Download or read book Crises and Transformation in the Mediterranean World written by Jordi Catalan Vidal and published by Springer Nature. This book was released on 2023-09-17 with total page 503 pages. Available in PDF, EPUB and Kindle. Book excerpt: This edited collection presents an economic history of Catalonia and its economic crises, from Roman times to the political difficulties of the present day.
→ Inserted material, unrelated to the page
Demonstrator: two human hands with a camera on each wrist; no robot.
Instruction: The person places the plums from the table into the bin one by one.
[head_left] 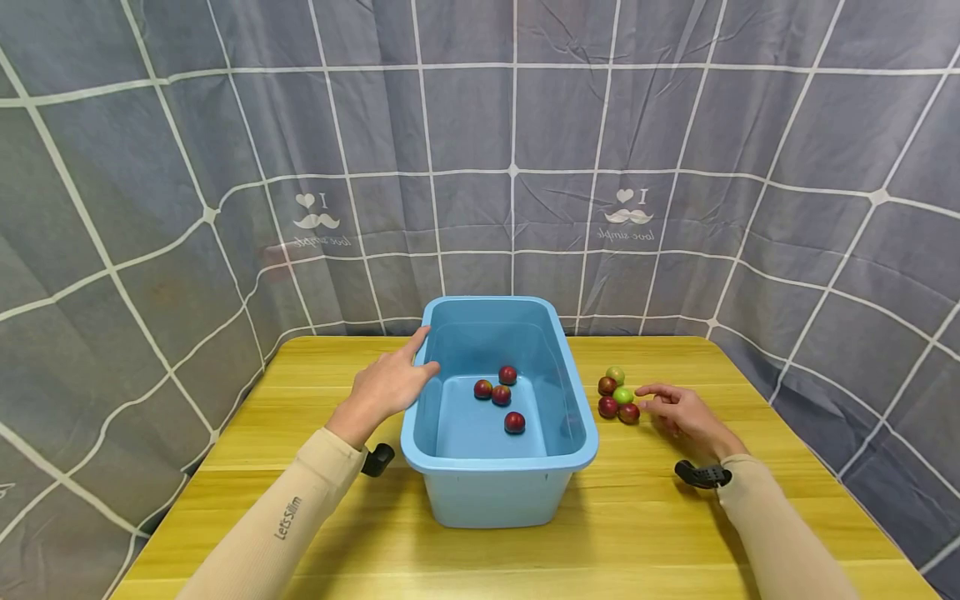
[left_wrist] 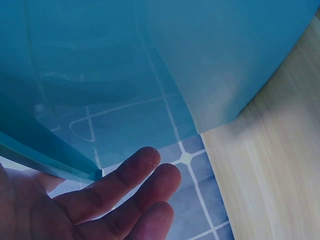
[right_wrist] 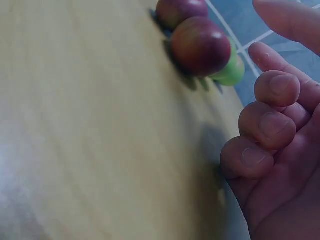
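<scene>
A light blue plastic tub (head_left: 501,462) stands on the table. My left hand (head_left: 392,382) rests on its left rim, the thumb over the edge and the fingers (left_wrist: 150,187) fairly straight along the outside. Several small dark red, apple-like fruits (head_left: 514,422) lie on the tub floor. To the tub's right is a cluster of similar fruits: dark red ones (head_left: 629,413), a bright green one (head_left: 623,396) and a yellowish green one (head_left: 615,375). My right hand (head_left: 686,417) is just right of this cluster, holding nothing. Its thumb and index finger are apart, the other fingers bent.
The wooden table (head_left: 315,500) has a light yellow grain. A grey curtain (head_left: 480,125) with white grid lines hangs behind it and round both sides. Black straps (head_left: 702,475) circle the wrists over beige sleeves (head_left: 292,508).
</scene>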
It considers how the strong identity of the Catalan people has been reinforced in critical episodes such as the commercial revolution of the Late Medieval Age, the 1640 rebellion, the Succession War of 1705-1714, the industrial revolution of the eighteenth and nineteenth centuries, and the strong repression during early Francoism. The book also explores how historical parallels from Catalonia’s past might shed light on the long-term consequences of the Great Recession of 2007-9 and recovery in the EU, showing how the typical Mediterranean approach of adjusting to crises by depreciating currencies and expanding public deficits has been less straightforward during the most recent financial crisis. A particularly deep slump has contributed to fostering the claim for independence of Catalonia in recent times, echoing larger dissatisfaction with EU monetary policy. With a comprehensive overview of major events in Catalonian economic history and their broader implications to European political economy and development, this book will be of interest to students and academics in economic history, social history, and monetary economics.